GameBoy Geo Games
By Justin Hall, Thu May 13 17:30:00 GMT 2004
Bringing mobile maps to the masses through a device better known for video game babysitting.
What is the largest mobile gaming platform in the world? Easy: Nintendo's GameBoy. But the GameBoy can only talk to other GameBoys nearby, and only with cables. And it has no capacity for location-based games.
One company sees an opportunity to make a hardware platform on top of a hardware platform -- a GPS unit for the GameBoy, enabling navigation and geo-gaming. This week, RedSky Mobile has been demonstrating their Pioneer Personal Navigation Module at E3.
Using the inexpensive GameBoy as a platform for non-entertainment applications is a brilliant approach to launch more wireless devices. Perhaps something like PacManhattan could arise from GPS-enabled GameBoys. RedSky is hip to this idea -- they've developed some open APIs for game developers to use the RedSky hardware for their own applications. The device can hold 8 megabtyes of pictures and maps that users can download from their PCs. Maybe in the future people will be downloading GameBoy geo-games?
Actually, according to the people at their booth, they plan to move towards a hardware "dongle" -- not a cartridge hanging off the bottom of a GameBoy, but a narrow headpiece sitting on top of the device, so that games could be inserted that use the GPS capacity.
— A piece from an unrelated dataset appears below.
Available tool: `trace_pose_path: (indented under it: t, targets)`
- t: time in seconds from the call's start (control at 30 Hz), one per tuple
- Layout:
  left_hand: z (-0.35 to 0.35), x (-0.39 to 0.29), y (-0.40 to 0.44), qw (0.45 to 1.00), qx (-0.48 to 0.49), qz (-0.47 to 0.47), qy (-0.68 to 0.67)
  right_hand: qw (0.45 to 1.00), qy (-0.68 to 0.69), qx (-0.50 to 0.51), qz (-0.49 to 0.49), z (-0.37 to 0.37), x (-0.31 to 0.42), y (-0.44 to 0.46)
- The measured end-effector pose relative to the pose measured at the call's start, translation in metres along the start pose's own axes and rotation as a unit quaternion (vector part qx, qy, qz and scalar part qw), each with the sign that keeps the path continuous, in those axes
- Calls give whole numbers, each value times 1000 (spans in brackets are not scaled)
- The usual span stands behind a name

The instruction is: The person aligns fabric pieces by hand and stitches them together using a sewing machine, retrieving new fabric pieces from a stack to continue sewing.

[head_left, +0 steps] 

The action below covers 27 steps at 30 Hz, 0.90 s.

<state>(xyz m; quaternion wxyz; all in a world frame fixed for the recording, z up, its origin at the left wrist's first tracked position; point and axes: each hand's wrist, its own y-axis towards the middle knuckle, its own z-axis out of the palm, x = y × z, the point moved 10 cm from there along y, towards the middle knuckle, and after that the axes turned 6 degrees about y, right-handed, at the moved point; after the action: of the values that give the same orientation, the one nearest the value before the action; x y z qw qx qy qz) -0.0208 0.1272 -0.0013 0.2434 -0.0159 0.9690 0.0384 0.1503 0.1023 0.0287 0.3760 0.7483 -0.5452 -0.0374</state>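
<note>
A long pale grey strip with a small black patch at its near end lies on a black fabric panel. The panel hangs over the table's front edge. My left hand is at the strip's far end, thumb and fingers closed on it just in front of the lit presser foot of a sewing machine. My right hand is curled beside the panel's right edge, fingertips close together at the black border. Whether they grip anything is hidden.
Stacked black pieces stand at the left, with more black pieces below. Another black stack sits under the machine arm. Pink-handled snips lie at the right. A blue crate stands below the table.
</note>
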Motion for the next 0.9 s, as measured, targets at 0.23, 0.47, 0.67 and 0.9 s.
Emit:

Or perhaps maps for sale on cartridges -- Eric Johnson, their CTO, envisions GameBoy-readable maps of California up at the cash register at a local gas station.
His eyes lit up as he described the incredible power of the GBA/GPS combination. Most GPS devices just show you latitude and longitude he points out, but this device presents a color location map, with value-added services like mentioning the nearest restaurant. This geographical spin will be available for a relatively cheap price. "We're going to bring mobile maps to the masses," he said, with a believer's expression on his face.